_Aim of the task_:
Which lines of the records below contain the string "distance"? Report each of them.

_Information provided_:
+++
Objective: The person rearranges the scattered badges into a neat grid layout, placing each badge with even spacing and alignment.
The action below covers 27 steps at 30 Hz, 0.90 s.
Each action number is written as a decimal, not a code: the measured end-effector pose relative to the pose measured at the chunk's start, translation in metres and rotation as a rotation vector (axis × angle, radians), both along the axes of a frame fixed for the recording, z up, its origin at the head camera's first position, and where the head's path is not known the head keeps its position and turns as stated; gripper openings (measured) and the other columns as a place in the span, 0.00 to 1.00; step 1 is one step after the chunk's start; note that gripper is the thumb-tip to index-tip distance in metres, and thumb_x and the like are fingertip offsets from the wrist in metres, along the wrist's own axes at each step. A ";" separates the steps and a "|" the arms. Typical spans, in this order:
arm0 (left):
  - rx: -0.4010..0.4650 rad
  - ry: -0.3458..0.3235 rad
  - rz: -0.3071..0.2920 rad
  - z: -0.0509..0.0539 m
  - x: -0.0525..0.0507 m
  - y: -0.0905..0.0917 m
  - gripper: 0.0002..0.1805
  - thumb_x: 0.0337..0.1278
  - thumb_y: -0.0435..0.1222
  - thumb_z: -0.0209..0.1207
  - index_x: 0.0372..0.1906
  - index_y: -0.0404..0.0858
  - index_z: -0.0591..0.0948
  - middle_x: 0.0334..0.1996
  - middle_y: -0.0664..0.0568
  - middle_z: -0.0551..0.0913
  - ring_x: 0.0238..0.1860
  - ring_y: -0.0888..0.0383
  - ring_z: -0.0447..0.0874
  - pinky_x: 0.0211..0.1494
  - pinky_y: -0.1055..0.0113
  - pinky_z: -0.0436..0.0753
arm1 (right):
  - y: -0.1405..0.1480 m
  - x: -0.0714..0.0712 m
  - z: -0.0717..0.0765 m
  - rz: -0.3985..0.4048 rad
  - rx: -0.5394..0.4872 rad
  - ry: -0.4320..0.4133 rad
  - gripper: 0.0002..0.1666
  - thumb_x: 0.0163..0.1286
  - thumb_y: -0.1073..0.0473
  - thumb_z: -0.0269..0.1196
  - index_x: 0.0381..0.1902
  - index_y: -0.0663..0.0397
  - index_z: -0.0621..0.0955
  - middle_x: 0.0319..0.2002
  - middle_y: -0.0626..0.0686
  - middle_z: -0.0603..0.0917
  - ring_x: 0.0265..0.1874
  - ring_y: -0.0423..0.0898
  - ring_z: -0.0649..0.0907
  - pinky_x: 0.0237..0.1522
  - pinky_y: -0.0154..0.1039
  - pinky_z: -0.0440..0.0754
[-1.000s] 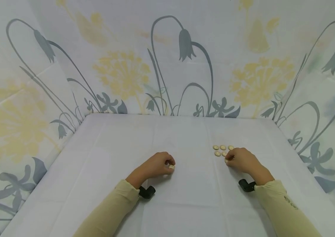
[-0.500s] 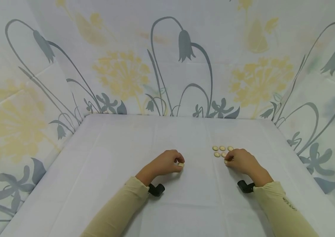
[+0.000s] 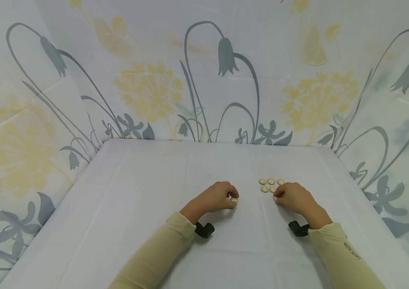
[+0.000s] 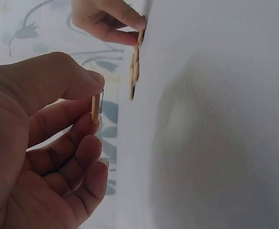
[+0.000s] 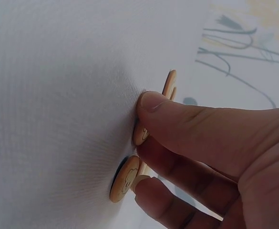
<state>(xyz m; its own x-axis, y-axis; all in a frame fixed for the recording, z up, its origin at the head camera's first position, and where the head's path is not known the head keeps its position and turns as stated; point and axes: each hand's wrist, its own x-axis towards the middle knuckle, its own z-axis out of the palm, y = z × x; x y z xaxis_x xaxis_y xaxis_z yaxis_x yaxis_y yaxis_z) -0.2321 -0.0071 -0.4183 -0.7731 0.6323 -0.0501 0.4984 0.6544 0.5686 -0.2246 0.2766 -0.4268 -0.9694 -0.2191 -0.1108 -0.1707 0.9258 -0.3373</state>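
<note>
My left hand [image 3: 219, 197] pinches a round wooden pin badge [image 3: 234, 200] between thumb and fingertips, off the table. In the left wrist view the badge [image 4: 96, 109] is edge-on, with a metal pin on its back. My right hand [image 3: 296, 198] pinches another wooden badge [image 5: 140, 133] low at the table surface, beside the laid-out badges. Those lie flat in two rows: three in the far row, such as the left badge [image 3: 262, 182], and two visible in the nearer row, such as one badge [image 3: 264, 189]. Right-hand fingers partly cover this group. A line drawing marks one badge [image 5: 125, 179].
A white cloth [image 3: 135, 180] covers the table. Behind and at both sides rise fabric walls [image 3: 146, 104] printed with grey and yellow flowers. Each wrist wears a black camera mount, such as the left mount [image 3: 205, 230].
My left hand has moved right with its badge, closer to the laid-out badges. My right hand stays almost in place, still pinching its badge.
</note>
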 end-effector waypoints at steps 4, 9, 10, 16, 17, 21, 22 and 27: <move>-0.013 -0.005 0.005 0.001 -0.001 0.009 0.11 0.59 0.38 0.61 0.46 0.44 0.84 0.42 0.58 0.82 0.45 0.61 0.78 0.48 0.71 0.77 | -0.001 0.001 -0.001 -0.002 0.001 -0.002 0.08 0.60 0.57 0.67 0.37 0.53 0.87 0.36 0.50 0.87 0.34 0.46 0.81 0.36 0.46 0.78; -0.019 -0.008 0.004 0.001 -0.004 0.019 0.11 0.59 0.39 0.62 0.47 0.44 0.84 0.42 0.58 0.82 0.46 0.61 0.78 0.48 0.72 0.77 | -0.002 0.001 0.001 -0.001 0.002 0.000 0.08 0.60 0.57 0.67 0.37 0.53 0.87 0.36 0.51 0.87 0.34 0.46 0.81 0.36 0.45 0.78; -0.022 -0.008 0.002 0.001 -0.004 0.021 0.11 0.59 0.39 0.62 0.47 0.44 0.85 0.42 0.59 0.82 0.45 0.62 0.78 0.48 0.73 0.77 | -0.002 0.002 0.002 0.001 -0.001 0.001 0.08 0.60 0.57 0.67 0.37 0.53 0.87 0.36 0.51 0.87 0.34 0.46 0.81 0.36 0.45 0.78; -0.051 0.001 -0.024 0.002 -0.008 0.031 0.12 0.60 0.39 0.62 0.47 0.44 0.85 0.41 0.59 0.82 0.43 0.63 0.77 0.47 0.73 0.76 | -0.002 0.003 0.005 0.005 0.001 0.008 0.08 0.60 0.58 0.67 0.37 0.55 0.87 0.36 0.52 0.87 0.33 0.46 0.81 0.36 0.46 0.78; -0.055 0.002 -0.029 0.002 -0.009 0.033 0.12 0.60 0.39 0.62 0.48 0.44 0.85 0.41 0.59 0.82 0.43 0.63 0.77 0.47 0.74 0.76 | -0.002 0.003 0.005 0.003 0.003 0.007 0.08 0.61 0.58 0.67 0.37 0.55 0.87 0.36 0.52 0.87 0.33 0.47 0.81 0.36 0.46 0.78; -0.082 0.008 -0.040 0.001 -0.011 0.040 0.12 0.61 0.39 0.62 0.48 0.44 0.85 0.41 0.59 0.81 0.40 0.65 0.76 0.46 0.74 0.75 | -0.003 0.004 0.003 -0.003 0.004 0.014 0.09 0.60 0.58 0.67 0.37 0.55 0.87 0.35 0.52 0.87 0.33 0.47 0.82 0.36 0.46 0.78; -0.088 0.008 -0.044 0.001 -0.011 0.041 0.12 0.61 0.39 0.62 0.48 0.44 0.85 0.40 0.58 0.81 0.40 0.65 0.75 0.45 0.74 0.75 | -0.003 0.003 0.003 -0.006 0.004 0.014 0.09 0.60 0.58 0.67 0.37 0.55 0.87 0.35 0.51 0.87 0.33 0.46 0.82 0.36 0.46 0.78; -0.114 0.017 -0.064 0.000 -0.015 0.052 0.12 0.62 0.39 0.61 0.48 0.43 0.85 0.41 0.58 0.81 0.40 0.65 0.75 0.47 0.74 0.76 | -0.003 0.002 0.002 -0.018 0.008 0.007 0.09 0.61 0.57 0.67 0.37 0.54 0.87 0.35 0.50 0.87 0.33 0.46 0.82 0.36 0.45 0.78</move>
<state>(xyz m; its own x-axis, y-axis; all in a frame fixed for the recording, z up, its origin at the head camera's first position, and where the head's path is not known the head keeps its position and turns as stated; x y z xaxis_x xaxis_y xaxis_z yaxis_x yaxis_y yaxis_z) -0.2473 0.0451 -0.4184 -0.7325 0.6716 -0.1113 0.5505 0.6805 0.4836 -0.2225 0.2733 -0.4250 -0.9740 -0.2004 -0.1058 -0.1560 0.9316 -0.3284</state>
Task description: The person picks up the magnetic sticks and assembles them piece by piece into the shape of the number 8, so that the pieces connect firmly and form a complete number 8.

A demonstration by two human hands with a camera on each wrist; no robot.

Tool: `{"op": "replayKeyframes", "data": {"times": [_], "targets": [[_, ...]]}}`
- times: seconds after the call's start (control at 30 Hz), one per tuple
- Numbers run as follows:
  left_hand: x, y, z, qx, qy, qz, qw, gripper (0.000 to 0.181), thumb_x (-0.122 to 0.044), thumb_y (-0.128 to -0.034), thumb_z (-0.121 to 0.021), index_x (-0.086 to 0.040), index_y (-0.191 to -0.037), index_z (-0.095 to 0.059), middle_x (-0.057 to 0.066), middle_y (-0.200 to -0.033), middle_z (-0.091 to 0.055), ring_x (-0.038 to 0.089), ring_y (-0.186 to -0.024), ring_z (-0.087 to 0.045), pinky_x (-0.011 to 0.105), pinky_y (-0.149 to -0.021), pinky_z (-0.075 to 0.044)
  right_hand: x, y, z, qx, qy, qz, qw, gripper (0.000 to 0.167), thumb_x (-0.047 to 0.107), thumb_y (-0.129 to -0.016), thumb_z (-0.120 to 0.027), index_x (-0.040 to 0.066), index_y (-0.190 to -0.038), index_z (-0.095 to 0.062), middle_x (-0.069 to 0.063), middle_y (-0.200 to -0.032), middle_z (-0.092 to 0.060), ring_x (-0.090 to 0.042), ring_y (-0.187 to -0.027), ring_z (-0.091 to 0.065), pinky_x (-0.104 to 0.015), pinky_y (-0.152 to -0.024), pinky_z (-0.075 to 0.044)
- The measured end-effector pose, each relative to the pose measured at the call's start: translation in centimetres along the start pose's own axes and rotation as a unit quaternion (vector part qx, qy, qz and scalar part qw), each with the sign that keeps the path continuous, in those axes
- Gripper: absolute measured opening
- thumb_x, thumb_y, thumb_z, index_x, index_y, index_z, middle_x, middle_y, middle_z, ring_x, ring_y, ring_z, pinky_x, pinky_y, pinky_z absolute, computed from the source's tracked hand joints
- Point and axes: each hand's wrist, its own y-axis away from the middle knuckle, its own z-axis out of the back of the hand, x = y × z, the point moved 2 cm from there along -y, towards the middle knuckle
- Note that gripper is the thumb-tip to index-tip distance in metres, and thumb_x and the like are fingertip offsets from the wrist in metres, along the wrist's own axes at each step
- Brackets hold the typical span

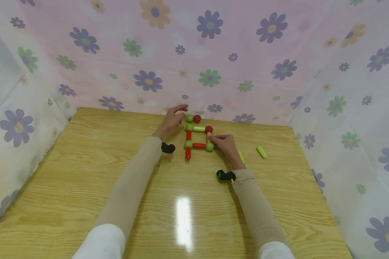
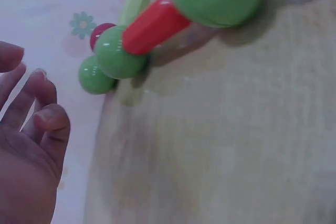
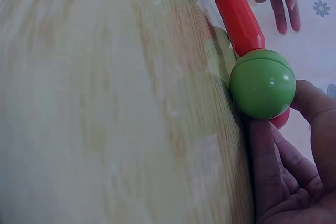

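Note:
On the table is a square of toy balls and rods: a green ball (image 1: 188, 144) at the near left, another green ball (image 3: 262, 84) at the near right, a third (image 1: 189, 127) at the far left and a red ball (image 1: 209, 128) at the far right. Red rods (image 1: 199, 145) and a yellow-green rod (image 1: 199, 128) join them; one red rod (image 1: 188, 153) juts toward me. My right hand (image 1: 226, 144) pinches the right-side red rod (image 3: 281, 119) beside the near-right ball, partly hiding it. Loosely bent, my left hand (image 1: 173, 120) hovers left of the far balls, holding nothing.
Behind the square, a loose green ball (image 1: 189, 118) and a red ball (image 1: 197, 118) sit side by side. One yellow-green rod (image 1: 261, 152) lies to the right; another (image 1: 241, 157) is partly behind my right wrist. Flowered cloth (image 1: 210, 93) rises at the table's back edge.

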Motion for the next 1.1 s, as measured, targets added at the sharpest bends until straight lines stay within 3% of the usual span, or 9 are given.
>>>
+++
_Answer to this problem_:
Each action number is written as a decimal, not a code: the measured end-effector pose relative to the pose measured at the chunk's start, translation in metres and rotation as a rotation vector (axis × angle, radians), both along the axes of a frame fixed for the recording, z up, its origin at the head camera's first position, and where the head's path is not known the head keeps its position and turns as stated; gripper openings (measured) and the other columns as a place in the span, 0.00 to 1.00; step 1 is one step after the chunk's start; note that gripper is the thumb-tip to index-tip distance in metres, and thumb_x and the like are fingertip offsets from the wrist in metres, along the wrist's own axes at each step. A ";" separates the steps and a "|" the arms. Typical spans, in this order:
- Note that gripper is the thumb-tip to index-tip distance in metres, and thumb_x and the like are fingertip offsets from the wrist in metres, along the wrist's own axes at each step

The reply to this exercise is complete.